◆ **About this exercise**
In the listing below, find the line containing "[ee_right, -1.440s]" and the line containing "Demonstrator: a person", then copy exactly everything from the first through the second, except the pictures.

◆ **Data shown**
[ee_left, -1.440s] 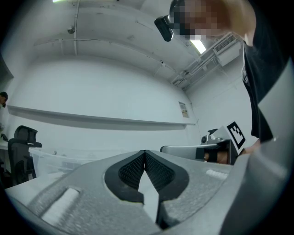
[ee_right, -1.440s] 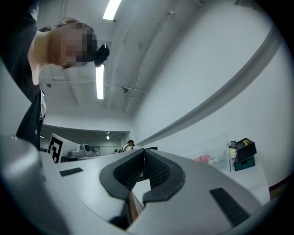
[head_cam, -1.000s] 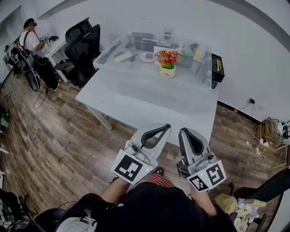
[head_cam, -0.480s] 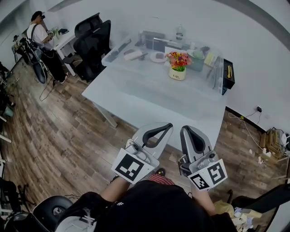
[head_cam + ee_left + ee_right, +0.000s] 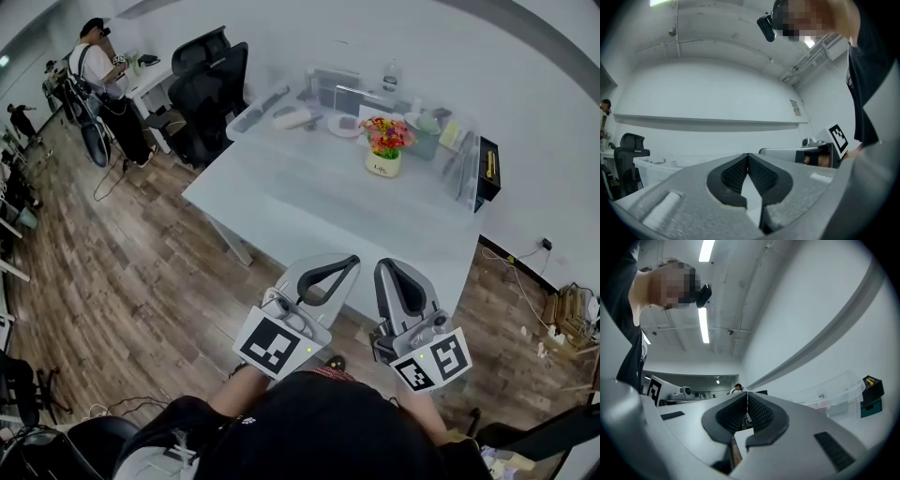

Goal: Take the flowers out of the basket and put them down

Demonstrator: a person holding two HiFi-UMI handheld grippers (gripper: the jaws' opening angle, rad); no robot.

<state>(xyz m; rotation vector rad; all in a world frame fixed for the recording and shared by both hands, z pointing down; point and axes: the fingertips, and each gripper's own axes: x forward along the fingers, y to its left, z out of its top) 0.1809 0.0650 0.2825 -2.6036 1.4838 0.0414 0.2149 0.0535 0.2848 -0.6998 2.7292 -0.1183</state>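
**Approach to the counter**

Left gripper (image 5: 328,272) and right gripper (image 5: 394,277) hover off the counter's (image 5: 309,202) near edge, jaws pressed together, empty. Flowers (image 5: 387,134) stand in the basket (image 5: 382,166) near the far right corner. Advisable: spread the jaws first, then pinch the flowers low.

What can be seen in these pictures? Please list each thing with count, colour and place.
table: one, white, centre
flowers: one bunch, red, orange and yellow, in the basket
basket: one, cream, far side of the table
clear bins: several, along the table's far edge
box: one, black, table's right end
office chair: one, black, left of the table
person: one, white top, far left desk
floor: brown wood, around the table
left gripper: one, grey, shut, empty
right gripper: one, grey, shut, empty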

◆ **Solution for this task**
[ee_right, -1.440s] 
[head_cam, -1.000s] 
[head_cam, -0.480s] 
[head_cam + ee_left + ee_right, +0.000s] 

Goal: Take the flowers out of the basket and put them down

Demonstrator: a person holding two HiFi-UMI handheld grippers (gripper: the jaws' opening angle, rad); no robot.

The answer requires no further additions.